• What needs to be done
Where the listing below has a line with "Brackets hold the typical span", write out exactly that line and every line after it, stopping after the line with "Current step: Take".

BEGIN

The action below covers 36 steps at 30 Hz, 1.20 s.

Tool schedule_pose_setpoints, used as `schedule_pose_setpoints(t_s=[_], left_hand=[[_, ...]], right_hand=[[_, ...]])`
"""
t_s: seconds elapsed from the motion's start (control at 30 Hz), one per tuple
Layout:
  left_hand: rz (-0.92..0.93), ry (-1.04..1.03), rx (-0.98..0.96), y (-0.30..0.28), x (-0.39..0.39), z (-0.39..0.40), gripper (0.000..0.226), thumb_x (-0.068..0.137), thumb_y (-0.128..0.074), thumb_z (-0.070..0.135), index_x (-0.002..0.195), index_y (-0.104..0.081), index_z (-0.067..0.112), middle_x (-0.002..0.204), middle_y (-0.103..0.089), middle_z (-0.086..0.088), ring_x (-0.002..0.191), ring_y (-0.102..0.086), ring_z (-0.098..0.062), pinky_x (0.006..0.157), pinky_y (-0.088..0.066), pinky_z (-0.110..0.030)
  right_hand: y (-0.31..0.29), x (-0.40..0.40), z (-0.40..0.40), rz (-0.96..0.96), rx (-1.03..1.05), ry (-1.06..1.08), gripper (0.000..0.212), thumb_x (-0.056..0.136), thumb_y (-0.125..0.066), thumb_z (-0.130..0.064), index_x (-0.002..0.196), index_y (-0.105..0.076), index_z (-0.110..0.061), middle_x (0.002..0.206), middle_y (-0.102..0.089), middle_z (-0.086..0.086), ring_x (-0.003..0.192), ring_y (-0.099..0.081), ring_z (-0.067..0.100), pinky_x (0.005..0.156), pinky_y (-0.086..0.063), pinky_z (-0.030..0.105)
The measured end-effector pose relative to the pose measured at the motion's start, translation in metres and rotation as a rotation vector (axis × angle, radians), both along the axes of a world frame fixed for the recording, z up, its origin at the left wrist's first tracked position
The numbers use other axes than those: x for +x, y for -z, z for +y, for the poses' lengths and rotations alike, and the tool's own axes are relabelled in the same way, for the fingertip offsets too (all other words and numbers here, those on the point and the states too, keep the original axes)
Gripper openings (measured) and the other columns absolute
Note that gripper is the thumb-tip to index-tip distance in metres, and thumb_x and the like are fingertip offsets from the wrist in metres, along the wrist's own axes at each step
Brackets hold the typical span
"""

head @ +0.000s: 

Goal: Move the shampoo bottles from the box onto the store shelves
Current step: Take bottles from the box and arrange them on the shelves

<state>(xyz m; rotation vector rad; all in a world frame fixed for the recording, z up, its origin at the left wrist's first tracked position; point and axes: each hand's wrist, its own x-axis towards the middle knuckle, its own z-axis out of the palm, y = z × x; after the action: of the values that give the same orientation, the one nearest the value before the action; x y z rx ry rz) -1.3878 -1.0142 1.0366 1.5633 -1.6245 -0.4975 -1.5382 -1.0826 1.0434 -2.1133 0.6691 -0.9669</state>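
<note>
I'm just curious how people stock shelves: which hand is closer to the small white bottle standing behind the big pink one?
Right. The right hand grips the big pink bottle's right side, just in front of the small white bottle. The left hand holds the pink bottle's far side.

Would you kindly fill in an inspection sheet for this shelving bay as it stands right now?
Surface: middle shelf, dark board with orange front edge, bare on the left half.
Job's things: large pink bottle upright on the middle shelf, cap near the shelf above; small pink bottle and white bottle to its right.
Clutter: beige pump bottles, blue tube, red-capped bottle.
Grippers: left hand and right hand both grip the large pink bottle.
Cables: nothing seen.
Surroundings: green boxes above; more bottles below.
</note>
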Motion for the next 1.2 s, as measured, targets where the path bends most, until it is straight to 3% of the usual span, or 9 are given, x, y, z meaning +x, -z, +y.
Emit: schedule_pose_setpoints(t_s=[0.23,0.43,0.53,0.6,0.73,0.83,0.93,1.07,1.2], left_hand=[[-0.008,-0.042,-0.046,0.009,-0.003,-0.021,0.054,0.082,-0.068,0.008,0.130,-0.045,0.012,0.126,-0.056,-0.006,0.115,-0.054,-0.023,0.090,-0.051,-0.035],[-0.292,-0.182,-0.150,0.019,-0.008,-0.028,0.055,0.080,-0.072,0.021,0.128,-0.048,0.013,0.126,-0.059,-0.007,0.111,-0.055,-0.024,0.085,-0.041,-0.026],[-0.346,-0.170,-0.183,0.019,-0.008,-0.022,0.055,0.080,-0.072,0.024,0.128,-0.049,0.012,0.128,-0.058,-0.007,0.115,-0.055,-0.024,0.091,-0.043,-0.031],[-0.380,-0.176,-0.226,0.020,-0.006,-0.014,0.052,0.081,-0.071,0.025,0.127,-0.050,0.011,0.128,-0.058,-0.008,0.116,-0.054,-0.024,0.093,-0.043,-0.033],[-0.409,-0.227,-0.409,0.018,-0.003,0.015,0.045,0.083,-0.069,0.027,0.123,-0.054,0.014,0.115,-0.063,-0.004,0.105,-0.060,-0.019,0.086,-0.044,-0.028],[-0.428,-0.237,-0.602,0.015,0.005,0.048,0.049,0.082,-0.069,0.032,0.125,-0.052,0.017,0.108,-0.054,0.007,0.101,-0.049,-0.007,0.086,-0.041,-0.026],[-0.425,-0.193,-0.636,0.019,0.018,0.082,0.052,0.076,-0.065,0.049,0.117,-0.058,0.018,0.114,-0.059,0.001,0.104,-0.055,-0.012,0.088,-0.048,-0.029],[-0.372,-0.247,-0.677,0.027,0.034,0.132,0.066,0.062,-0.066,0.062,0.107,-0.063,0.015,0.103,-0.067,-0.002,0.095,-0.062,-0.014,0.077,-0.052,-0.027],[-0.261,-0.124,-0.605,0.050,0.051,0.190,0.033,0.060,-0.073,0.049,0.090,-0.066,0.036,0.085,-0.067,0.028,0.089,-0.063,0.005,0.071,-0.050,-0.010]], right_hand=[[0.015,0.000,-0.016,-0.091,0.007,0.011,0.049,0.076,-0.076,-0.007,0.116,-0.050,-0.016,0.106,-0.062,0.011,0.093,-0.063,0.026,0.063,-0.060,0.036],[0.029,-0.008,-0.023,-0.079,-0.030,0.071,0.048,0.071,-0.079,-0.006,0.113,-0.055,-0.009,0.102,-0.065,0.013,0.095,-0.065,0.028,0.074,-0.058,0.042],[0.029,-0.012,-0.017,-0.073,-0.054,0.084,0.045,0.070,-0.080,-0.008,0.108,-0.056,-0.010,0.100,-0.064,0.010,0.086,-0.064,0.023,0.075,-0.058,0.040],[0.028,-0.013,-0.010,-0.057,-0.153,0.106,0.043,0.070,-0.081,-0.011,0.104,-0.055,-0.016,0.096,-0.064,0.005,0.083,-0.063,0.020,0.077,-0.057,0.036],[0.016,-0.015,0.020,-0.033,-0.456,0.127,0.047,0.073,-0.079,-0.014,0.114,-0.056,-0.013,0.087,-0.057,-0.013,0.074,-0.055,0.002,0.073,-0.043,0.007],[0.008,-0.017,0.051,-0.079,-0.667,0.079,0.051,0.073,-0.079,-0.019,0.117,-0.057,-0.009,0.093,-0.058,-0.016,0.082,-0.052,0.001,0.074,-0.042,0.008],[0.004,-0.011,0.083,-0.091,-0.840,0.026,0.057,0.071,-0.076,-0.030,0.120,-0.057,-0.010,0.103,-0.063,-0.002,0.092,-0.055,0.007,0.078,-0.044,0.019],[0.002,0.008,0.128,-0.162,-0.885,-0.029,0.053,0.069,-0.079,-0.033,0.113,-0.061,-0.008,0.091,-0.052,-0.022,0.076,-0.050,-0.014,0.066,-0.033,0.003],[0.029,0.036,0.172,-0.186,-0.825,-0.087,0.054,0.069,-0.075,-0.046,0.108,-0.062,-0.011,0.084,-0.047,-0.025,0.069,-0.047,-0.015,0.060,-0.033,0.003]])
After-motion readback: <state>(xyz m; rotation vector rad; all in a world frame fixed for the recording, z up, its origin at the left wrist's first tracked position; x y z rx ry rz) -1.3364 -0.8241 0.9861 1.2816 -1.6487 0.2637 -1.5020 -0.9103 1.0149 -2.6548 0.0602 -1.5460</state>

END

• Answer to this problem
Brackets hold the typical span
"""

head @ +0.000s: 

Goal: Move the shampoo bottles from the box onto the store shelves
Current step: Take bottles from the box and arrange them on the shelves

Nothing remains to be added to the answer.